Are you going to be ahead of the problems or running behind it? Network monitoring, every IT Department should have it. Without a monitoring tool, you get a reactive IT department. If people can’t save their files anymore you are already too late. And what about disk swapping because you are running low on memory? These kinds of scenarios happen in every IT environment and can easily be prevented with a good monitoring solution. And if you don’t have a budget for it, a free networking monitoring tool will do just fine.
Also for the smaller networks, it makes sense to install a light and free network monitoring tool. At home you are not working continually with your network, so why not at a little monitoring solution to it that will alert you when something is not working?
With a network monitoring tool, you get insights into your network, historical data that you can use when you need to renew your hardware and the opportunity to gain the maximum performance out of the resources.

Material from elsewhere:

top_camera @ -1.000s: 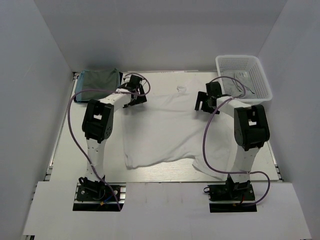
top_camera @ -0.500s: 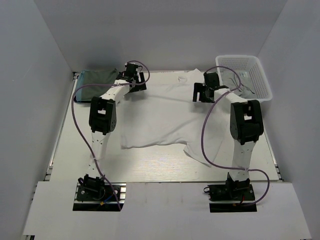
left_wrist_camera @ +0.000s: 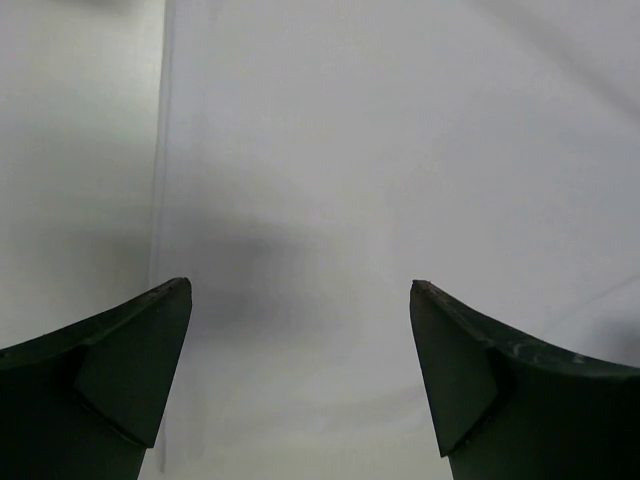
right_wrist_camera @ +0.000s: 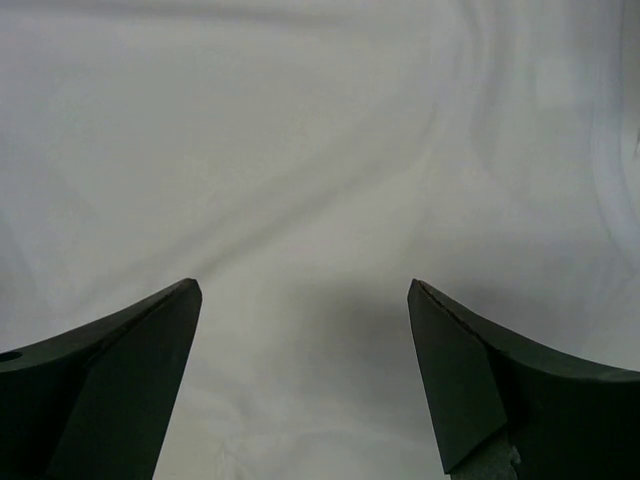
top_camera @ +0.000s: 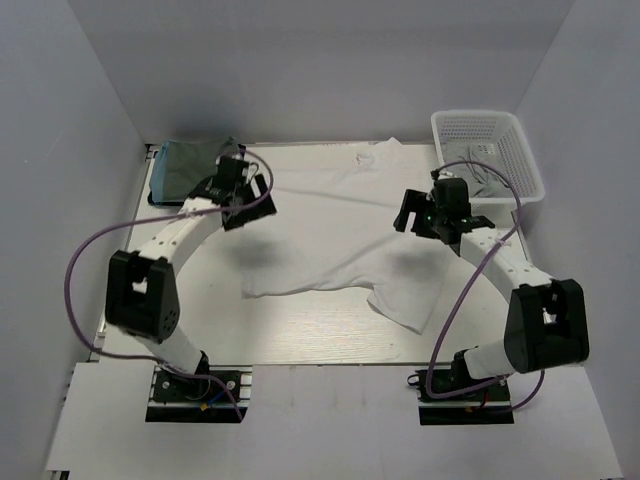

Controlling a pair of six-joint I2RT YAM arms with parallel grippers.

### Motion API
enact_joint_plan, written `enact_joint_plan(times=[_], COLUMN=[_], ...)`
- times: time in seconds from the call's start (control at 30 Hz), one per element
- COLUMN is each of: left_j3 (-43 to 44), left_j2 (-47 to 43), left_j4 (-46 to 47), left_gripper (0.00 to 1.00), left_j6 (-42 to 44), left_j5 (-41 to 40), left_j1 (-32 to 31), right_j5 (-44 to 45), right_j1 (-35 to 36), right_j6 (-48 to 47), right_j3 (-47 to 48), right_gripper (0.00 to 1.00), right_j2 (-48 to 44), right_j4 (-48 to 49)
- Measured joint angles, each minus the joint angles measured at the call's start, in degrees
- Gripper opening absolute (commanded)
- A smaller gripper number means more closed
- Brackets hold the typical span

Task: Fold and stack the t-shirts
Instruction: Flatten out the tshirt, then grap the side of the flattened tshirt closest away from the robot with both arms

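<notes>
White shirt (top_camera: 330, 230) lies spread on the table (top_camera: 300, 345). It covers the centre and reaches the far edge. Its collar points to the far side. One sleeve sticks out at the near right. The fabric is creased, not folded.

Basket (top_camera: 486, 116), white plastic mesh, stands at the far right corner, just beside the white shirt. It holds some cloth; the type cannot be determined.

Folded shirt (top_camera: 190, 165), grey-green, lies at the far left corner, near the left edge of the white shirt.

Left gripper (top_camera: 240, 193) hangs over the left edge of the white shirt, near the folded shirt. The jaws are spread apart and hold nothing. The left wrist view shows the shirt edge below it, with bare table to the left.

Right gripper (top_camera: 418, 214) hangs over the right part of the white shirt, near the basket. The jaws are spread apart and hold nothing. Its fingers (right_wrist_camera: 110, 370) frame creased white fabric only.
</notes>
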Motion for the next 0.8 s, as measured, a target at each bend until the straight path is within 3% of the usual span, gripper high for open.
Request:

In this blog post, we will look into some of the best free and open source network monitoring tools and some tips on how to use them.
Using network monitoring tools
In my 15 years as a SysAdmin, I always used a network monitoring tool. If there wasn’t a budget for a network monitoring tool, then I used one of the open source tools. But what I didn’t want is running blind, because that is what you are doing without monitoring tool. Because let’s be honest, are you checking memory usage, disk space, system load, if services are running etc manually every day? If so you for sure have to much free time left.
A monitoring tool allows you to be ahead of the problems and to use the resources to its full potential. If you have a server cluster or a Citrix farm, then you want to make sure that load is evenly spread and that there is enough resource available of any growth in the upcoming months. And not only the servers need your attention, bandwidth usage, switch load, router status, ping times, all critical information you need to get the maximum performance out of your network.
Also when you need to buy new servers or networking equipment, the data your gather over the years will give you valuable insights into the growth of your network. This helps you make sure you disks a big enough and you have enough resources for the 5 years.
Selecting a monitoring tool
There are a lot of monitoring tools available, free or paid. So how are you going to select the right tool for your network? To help you narrow down the list here are a few criteria’s you might want to compare the different tools on:
- OS – Some tools run only on Windows or Linux.
- Auto-discovery – To make the installation a lot faster, some tools provide an auto-discovery option. They scan the network for the devices that can be monitored. This will save you a lot of time in setting up your monitoring system
- Alerts – Do you want to receive an SMS or is email enough?
- Dashboard – I love a nice dashboard on the wall so I can see the important details in a glance.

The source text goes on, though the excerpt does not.